The Parents' Review
A Monthly Magazine of Home-Training and Culture
"Education is an atmosphere, a discipline, a life."
Volume 14, 1903, pg. 389
[Wordsworth is below]
This Club is open to any readers of the Review, either lady or gentleman. The terms are 6 shillings for six months. All work marked for exhibition is criticised by Mr. David Murray, A.R.A., on the yearly "Pupils' Show Day," in Miss Stewart Wood's studio, Vine Court Studio, Holland Street, Kensington. All particulars of the Club can be obtained from Miss A. Y. Davidson, Secretary, 41, Bessborough Gardens, London, S. W.
November, 1902, to May, 1903
Subjects for May.
I.—Silver and green.

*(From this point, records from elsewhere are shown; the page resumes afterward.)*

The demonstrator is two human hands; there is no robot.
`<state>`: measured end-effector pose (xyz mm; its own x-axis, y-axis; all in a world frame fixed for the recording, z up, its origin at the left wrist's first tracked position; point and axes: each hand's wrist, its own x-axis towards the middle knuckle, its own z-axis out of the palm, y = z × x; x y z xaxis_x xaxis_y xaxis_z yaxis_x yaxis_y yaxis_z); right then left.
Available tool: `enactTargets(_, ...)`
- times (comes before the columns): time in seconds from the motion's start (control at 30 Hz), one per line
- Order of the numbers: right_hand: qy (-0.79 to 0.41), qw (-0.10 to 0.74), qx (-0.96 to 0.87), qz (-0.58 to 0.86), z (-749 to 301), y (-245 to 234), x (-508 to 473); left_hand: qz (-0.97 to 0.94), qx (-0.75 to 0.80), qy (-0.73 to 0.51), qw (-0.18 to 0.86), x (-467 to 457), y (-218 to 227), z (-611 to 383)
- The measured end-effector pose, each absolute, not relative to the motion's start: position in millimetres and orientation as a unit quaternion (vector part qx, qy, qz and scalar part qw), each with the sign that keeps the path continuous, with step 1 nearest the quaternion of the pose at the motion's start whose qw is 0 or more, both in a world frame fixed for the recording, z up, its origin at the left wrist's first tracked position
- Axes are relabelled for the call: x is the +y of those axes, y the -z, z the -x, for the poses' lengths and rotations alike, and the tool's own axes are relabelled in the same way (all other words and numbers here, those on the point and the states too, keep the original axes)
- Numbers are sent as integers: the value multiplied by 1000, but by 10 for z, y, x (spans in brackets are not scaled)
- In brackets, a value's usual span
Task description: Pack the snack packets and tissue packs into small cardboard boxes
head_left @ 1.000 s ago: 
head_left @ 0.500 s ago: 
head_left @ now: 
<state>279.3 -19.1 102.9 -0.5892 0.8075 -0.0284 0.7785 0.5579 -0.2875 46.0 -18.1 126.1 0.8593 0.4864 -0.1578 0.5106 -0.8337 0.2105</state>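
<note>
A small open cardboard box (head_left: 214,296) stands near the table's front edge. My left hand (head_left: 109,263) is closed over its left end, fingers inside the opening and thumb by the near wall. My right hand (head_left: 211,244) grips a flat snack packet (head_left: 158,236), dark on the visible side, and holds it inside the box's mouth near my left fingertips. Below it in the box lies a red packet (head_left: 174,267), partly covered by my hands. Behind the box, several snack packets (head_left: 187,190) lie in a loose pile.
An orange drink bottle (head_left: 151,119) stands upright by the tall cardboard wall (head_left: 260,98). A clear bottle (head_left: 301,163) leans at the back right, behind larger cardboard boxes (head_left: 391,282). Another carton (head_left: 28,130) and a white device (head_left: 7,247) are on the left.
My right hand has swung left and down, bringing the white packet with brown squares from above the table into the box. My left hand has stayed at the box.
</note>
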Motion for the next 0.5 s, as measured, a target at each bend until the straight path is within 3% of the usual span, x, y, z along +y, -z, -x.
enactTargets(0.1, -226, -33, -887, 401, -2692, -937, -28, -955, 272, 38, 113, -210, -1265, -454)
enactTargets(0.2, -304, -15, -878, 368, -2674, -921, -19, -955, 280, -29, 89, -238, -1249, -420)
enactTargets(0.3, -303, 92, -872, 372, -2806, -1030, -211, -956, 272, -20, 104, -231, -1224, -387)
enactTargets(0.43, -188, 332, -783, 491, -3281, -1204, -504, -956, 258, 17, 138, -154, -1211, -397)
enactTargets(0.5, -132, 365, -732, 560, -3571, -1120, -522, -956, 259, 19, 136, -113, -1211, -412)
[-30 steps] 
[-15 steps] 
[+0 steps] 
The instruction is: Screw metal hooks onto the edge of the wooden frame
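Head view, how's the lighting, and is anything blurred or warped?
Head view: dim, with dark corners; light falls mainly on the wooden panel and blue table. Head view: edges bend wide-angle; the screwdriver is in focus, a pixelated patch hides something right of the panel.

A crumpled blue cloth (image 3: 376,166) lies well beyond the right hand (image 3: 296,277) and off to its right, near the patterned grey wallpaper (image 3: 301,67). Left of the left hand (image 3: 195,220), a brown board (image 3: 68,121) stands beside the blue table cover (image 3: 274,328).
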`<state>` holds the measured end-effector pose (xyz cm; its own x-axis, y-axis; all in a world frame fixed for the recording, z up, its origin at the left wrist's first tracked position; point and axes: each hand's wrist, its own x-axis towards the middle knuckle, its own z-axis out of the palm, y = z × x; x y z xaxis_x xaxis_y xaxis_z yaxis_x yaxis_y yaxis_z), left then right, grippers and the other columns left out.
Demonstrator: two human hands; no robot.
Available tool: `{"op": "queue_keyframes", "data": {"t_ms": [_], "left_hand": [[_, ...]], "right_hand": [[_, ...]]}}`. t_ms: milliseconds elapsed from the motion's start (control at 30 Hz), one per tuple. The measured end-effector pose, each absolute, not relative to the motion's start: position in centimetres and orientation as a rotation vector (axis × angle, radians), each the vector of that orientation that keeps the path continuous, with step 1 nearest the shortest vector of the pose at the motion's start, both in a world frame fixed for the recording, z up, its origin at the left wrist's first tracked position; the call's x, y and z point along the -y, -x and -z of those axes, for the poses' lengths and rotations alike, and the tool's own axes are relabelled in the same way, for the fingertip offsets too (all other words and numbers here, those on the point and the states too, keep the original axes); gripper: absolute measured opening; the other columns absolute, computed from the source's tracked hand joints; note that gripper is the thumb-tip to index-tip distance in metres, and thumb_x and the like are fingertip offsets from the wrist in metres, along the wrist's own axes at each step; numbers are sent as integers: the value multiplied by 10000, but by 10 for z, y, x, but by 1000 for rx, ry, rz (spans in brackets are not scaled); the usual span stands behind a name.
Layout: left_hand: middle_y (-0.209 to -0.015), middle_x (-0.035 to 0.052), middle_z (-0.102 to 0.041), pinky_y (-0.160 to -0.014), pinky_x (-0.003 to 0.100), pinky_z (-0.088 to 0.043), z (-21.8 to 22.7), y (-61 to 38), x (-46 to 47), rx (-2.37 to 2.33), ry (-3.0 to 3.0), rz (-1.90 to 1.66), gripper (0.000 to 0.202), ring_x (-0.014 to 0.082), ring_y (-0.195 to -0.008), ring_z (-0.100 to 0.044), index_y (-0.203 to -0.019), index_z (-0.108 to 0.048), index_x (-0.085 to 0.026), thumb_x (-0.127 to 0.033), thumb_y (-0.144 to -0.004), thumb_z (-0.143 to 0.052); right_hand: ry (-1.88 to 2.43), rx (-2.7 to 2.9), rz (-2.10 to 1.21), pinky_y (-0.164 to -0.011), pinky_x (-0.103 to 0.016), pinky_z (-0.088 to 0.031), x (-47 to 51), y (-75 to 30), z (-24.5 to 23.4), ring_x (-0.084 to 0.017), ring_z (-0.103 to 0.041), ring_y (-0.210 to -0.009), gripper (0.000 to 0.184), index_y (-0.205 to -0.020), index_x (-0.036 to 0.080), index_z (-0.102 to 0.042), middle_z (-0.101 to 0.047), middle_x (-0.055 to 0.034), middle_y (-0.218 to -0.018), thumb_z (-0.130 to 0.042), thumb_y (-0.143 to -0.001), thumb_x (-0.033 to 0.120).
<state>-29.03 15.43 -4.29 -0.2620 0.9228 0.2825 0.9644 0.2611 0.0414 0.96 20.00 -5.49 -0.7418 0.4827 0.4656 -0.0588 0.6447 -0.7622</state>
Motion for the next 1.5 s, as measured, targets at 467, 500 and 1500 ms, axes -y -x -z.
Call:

Go out into the nearest orchard, and sit low down among the long grass until you can see a delicate fringe of feathery grasses against the sky. Note the sharp note of the young green, and the blue grey lights on it reflected from the sky. Paint into your study any wild flowers that may accidentally grow in the grass.
II.—Blossoms. Do not try to paint a whole tree in blossom. Go rather close up to one branch, and see the tender pink, or grey, or white, with the dark stems against a bit of blue sky. Take a small bit, and study it hard.
III.—Draw some bare branches, naming the tree, either in pencil or on a bit of brown paper with coloured chalk.
[We think other branches might like to see these practical suggestions which we are allowed to publish.—ED.]
Parents' National Educational Union.
Collections of Common Things.
Last year, at this time, it was suggested that some Collections of Common Things should be made, which might be of use in Board Schools. A considerable number of Collections were sent in last October, including Shells, Woods, Mosses, Feathers, Bones, and Nature Books. It is hoped that this year a much larger number will be sent in. The following letter, which was addressed to a Member of Committee, shows to what uses such material can be put in our Board Schools, and how gratefully it is received:—
"North Canongate School,
"A year ago you asked me if collections of Shells, Mosses, &c., made by the children of the Members of the Parents' National Educational Union, could be utilised by the children in the Elementary Schools of the city, and I then said: ŒI thought they could.' Now, I no longer think—I know. By a strange chance, the making of the collections coincides with the introduction into the Scotch Education Code (the most humanising Code of the century) of an entirely new subject, Nature Knowledge—a subject which can only be taught by a direct appeal to nature.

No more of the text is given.